__About this exercise__: In the entries below, find each line with the word "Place" and return it.

Material shown: Begin

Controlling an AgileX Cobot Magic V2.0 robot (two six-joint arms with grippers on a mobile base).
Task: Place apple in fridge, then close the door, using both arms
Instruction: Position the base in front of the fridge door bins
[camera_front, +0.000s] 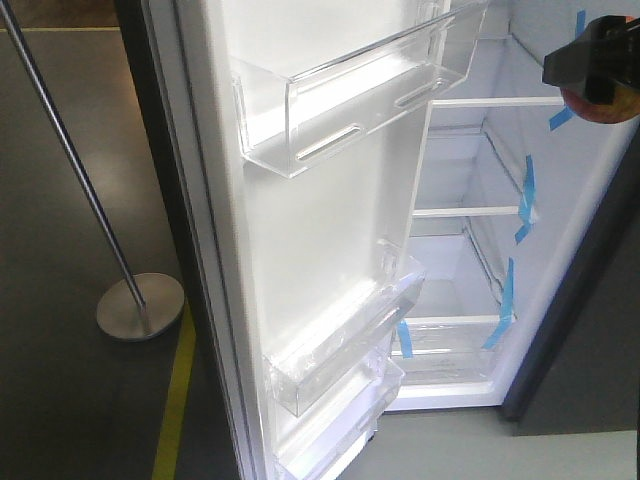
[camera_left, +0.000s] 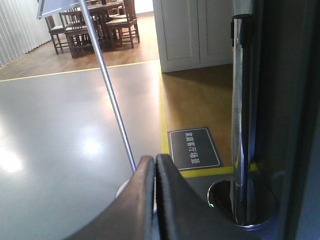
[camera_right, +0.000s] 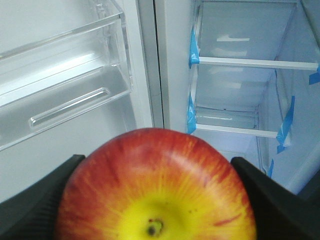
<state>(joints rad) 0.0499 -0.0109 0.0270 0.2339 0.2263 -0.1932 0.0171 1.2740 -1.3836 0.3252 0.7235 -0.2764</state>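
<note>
My right gripper (camera_right: 157, 200) is shut on the apple (camera_right: 155, 185), red with a yellow patch round its dimple, which fills the lower right wrist view. In the front view the same gripper (camera_front: 596, 62) holds the apple (camera_front: 604, 104) high at the right, in front of the open fridge (camera_front: 470, 180). White shelves (camera_right: 257, 63) with blue tape strips lie ahead of the apple. The door (camera_front: 330, 230) stands open to the left, its white lining and clear bins (camera_front: 360, 90) facing me. My left gripper (camera_left: 155, 162) is shut on nothing, facing the floor outside the fridge.
A metal pole on a round base (camera_front: 138, 306) stands left of the door, beside a yellow floor line (camera_front: 175, 400). The left wrist view shows a chrome post (camera_left: 242, 125), a dark floor sign (camera_left: 194, 148), white cabinets (camera_left: 192, 30) and wooden chairs (camera_left: 90, 25) far off.
</note>
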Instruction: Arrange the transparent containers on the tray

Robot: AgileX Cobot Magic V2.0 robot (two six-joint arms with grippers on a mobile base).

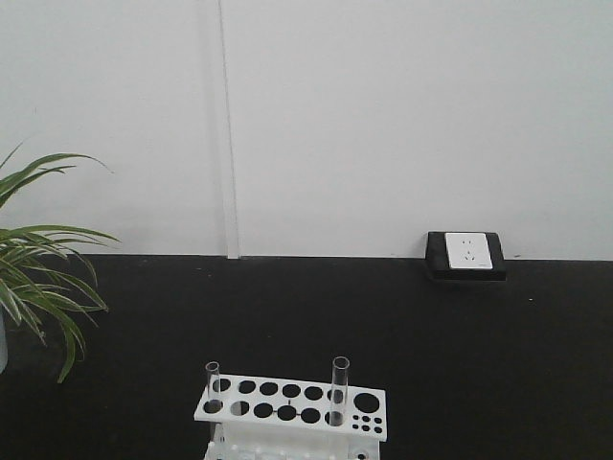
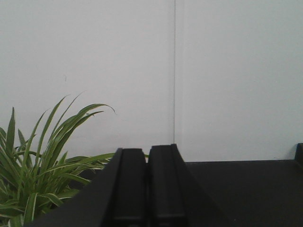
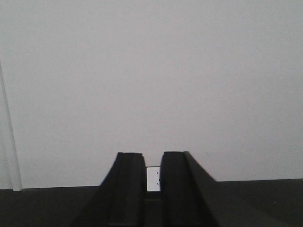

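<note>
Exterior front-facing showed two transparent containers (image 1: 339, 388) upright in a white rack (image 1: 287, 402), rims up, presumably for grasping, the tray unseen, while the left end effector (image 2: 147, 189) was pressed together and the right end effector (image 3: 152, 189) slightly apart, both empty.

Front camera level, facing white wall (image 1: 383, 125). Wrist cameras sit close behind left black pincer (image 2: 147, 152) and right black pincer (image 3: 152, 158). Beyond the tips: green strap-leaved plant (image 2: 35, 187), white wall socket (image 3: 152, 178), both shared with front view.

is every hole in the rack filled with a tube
No, the rack holds only a left tube and a right tube; its other holes are empty.
</note>
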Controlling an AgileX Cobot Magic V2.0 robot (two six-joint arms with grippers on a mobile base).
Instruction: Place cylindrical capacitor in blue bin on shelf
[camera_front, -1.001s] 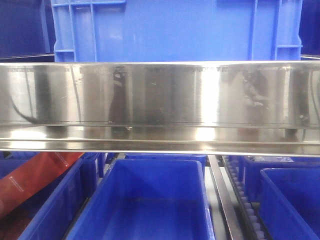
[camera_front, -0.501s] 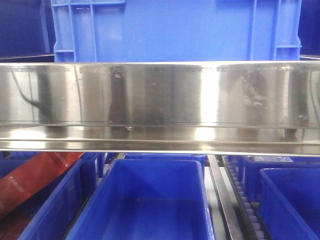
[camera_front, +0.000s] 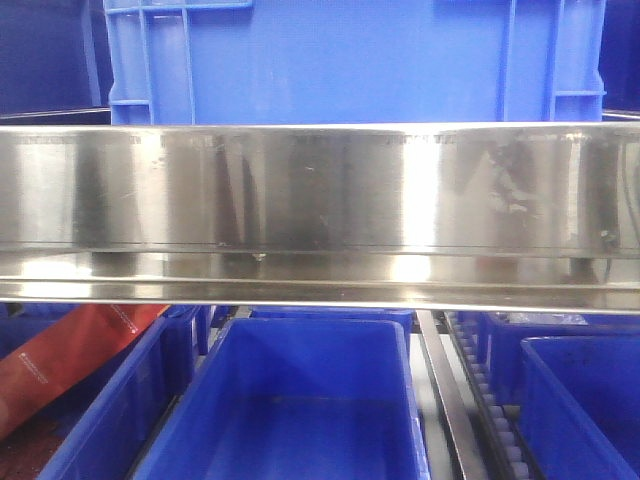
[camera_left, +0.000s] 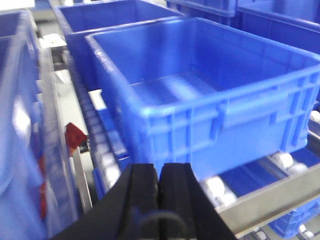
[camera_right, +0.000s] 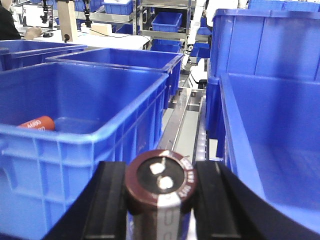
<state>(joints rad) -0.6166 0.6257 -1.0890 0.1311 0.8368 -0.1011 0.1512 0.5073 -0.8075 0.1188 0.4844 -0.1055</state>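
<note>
The cylindrical capacitor (camera_right: 161, 187) is clamped in the right tool (camera_right: 160, 200) beside a blue bin (camera_right: 75, 120) on the shelf (camera_front: 320, 215), while the left tool (camera_left: 159, 187) is pressed together

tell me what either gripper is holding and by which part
The right gripper clamps the dark brown cylindrical capacitor by its sides, terminal end towards the camera. The left gripper is shut on nothing.

The shelf (camera_front: 320, 190) rail is polished steel, mirror-bright and faintly scuffed. The blue bin (camera_left: 200, 95) is smooth, slightly glossy moulded plastic. The cylindrical capacitor (camera_right: 161, 182) wears a shiny brown sleeve between the matt black claw fingers (camera_right: 112, 200).
</note>
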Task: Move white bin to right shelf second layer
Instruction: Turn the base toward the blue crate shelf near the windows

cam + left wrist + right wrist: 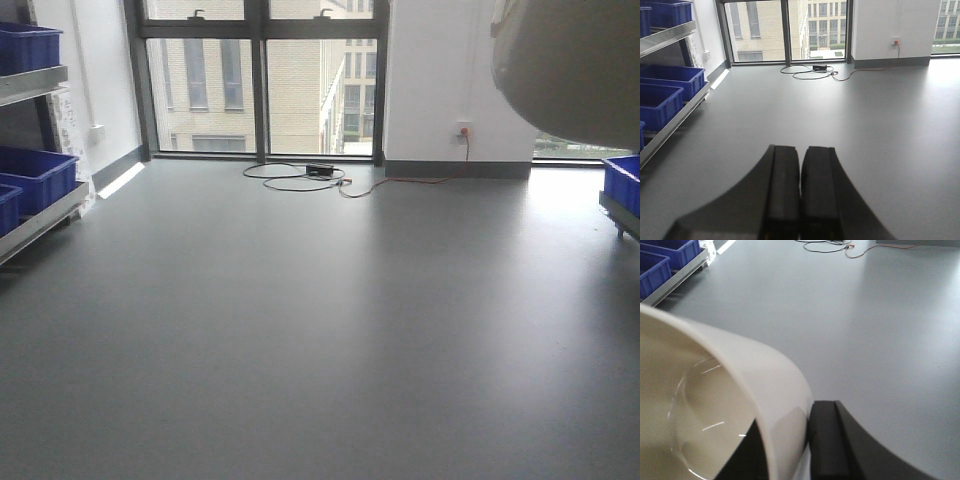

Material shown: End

__Answer below__:
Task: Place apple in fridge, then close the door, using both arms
Instruction: Place cylindrical capacitor in blue bin on shelf

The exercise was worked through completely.